El daño provocado por estos grupos afecta en tres sentidos. Por un lado, los policías obligados a afrontar sin bastones o equivalente, a cuadrillas de vándalos armados de cadenas y barras de metal. “Si mi casco no hubiera resistido estaría muerto”, afirmó uno de ellos. Otros tres no fueron tan afortunados y su vida pende de un hilo. Nada bueno derivará de que los policías y sus comandantes lleguen a la conclusión de que los funcionarios prefieren evitar riesgos políticos con cargo a la integridad física de guardias y granaderos. De no hacerse algo se corre el riesgo de que los cuerpos de seguridad acumulen un resentimiento justificado por la sensación de ser utilizados como carne de cañón. Y a ningún sistema político conviene la acumulación de enconos de parte de las fuerzas armadas con respecto al poder civil.

Luego están los comerciantes afectados.
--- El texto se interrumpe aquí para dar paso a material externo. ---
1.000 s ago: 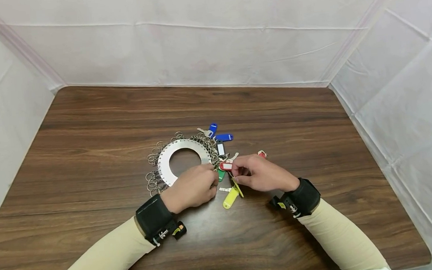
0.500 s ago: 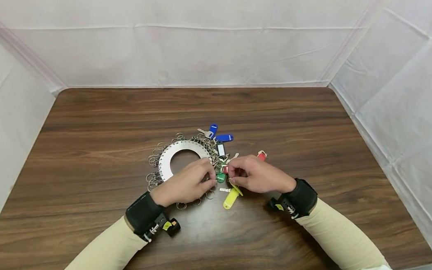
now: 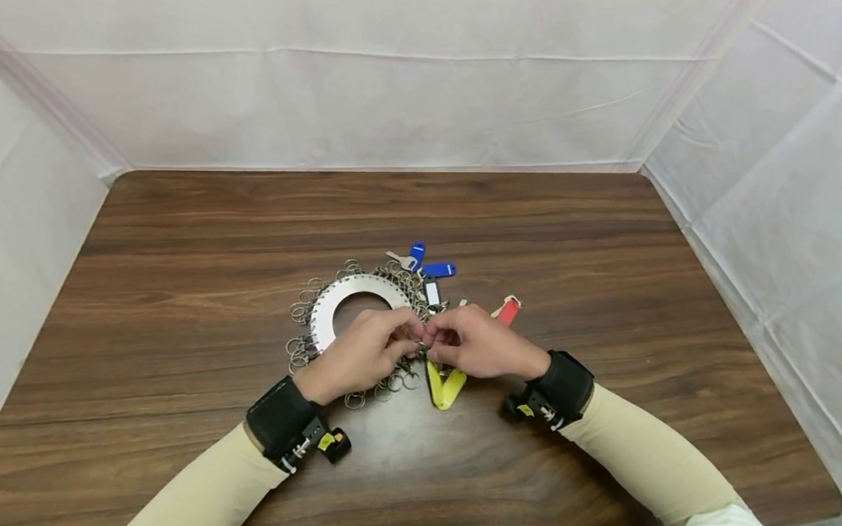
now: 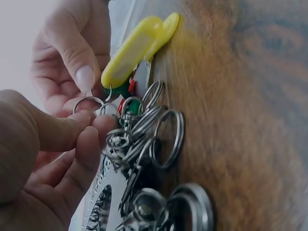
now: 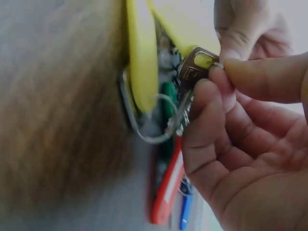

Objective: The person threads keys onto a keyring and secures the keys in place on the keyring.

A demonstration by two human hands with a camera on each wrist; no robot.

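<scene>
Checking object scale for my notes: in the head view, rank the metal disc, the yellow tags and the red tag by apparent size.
1. Metal disc, partly hidden by the left hand.
2. Yellow tags.
3. Red tag, though the right hand may hide part, so that order is unsure.

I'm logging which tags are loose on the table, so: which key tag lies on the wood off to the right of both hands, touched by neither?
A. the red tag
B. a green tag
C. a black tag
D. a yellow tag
A: the red tag lies alone on the table, beyond the right hand, while the left hand works by the metal disc.
</scene>
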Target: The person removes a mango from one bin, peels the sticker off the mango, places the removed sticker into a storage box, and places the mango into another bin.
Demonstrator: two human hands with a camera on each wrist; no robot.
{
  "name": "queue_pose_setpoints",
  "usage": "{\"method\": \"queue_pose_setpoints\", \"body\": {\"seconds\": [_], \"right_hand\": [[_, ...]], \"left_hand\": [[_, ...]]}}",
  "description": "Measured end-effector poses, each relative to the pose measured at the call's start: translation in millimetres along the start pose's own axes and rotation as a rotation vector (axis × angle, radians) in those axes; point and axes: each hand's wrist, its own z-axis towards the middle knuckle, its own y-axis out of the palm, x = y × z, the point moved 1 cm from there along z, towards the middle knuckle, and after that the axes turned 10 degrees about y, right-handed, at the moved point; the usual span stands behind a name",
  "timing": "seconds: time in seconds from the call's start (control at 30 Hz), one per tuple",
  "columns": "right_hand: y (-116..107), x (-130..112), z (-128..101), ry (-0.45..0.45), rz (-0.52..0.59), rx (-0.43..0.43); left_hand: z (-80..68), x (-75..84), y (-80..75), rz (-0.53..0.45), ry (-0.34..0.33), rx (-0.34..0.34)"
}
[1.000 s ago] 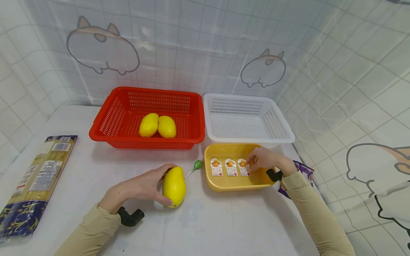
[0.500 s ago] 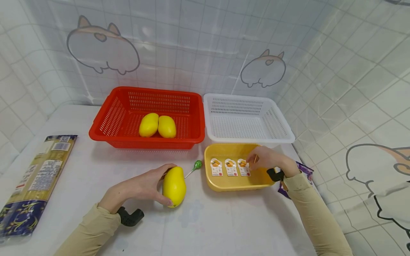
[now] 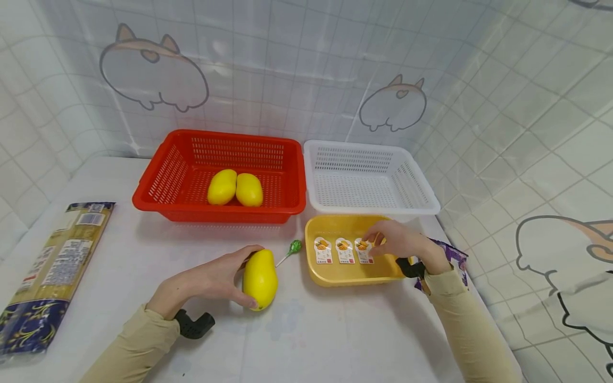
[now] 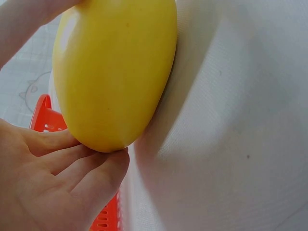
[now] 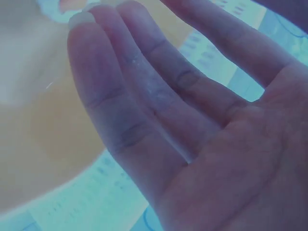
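Note:
My left hand [image 3: 222, 276] lies on the white table, thumb and fingers curled round a yellow mango [image 3: 260, 278]. The left wrist view shows the same mango [image 4: 115, 72] close up, with the fingers [image 4: 72, 168] under its end. My right hand [image 3: 395, 239] reaches into the yellow tray [image 3: 335, 274]; its fingertips rest at the rightmost of three mango-picture labels [image 3: 364, 250]. Seen from the right wrist, that hand [image 5: 159, 120] shows nearly straight fingers above the tray [image 5: 48, 134], and I see nothing gripped.
A red basket [image 3: 158, 199] at the back holds two more mangoes [image 3: 234, 189]; a white basket [image 3: 421, 205] stands beside it. A green lollipop [image 3: 293, 248] lies between mango and tray. A long noodle packet [image 3: 52, 266] lies far left, a purple wrapper [image 3: 455, 258] right of the tray.
My right hand has shifted slightly left over the rightmost label, with the wrist turning. The left hand and the mango have not moved.

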Motion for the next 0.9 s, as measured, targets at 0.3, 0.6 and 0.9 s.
{"method": "queue_pose_setpoints", "body": {"seconds": [0.3, 0.6, 0.9], "right_hand": [[8, -20, -7, -0.065, 0.018, 0.089], [17, -39, -10, -0.11, 0.09, 0.143], [24, -51, -9, -0.172, 0.141, 0.181]], "left_hand": [[-0.4, 0.1, -0.2, -0.01, 0.009, -0.001], [-0.2, 0.0, 0.4, 0.001, 0.003, 0.0], [-0.2, 2.0, 0.4, 0.009, -0.011, 0.005]]}}
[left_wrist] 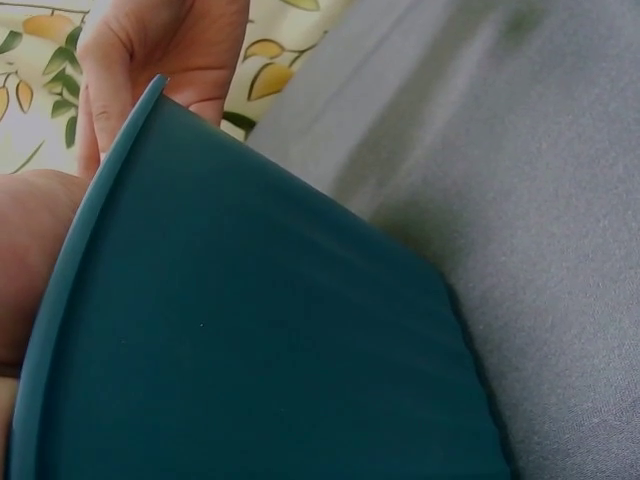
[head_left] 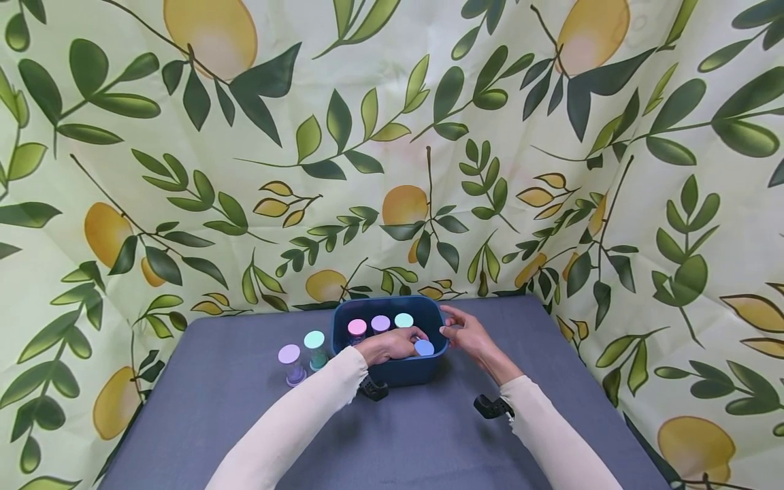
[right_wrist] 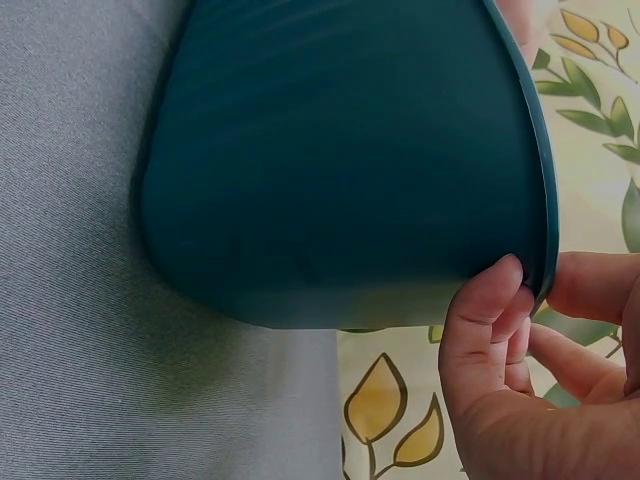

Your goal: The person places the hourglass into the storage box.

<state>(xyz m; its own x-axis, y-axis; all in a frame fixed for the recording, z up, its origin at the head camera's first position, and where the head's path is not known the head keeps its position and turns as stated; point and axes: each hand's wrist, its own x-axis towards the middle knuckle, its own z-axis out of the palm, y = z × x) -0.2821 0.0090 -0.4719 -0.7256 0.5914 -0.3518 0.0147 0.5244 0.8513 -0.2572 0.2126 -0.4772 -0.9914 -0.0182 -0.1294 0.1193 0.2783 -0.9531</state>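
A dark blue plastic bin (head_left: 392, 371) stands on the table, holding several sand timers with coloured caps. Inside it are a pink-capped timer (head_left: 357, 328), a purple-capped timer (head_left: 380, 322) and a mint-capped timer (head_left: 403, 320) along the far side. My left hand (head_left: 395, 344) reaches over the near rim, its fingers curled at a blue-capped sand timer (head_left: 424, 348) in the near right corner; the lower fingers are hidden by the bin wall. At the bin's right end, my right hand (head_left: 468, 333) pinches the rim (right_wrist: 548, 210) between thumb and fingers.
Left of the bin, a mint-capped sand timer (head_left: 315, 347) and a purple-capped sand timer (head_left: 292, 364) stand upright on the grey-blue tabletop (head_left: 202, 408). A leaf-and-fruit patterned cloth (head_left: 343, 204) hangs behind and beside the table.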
El Gobierno puede compensar algunos daños económicos, pero va más allá de eso. El seguro anual que cubre pérdidas será cada vez más caro; el temor de clientes y empleados en determinadas fechas será paralizante. Pero sobre todo la sensación de impotencia frente a fuerzas salvajes respecto a las cuales la autoridad es incapaz de ofrecer mínimos de seguridad. Obvio decir que, en momentos en que el Gobierno de la 4T intenta construir un clima favorable a la inversión y a la generación de empleos, el malestar de los comerciantes es contraproducente.

Y finalmente está la opinión pública y las sensaciones de la ciudadanía. Muchos mexicanos no hacen los cálculos políticos de los párrafos anteriores. Simplemente asumen que el Gobierno es incapaz de contener a un centenar de vagos y proteger a comerciantes y a mujeres y hombres de a pie. Una sensación de impotencia que poco a poco se va traduciendo en pérdida de credibilidad, incertidumbre y miedo. Los ingredientes que, combinados y macerados, derivan en un apetito por los pregoneros de mano dura; los Bolsonaros, los Trumps y los Buqueles.

En ese sentido, constituye una paradoja que un Gobierno que utiliza el argumento de no ceder a la provocación, para no convertirse en autoridad represiva, termina alimentando un clima favorable a soluciones autoritarias.

Todo lo anterior no significa que esté abogando por una confrontación a palos ni mucho menos. Pero sí por una estrategia de fondo. El deseo de no reprimir, premisa con la que estoy de acuerdo, no puede convertirse en coartada para la inacción, porque eso, insisto, agravará el problema.

Más bien se requiere voluntad política para afrontarlo profesionalmente antes, durante y después. Antes, mediante trabajo de inteligencia para detectar estos grupos, infiltrarlos, captar comunicaciones, identificar a sus líderes y sus posibles vínculos criminales. Durante, con un despliegue de mayor fuerza a lo largo de las marchas y plantones para desincentivar la violencia y un trabajo de conciencia entre los manifestantes genuinos para que se deslinden de los provocadores. Y después, para evitar la impunidad sobre los crímenes cometidos: Los policías deben saber que la agresión destinada a lastimarlos culmina en detenciones. Eso implica recursos, investigación y disposición. Algo mucho más que lo que hasta ahora ha sido una mera disculpa y una apuesta para que el tema se olvide en dos o tres días.

Jorge Zepeda Patterson es economista y sociólogo.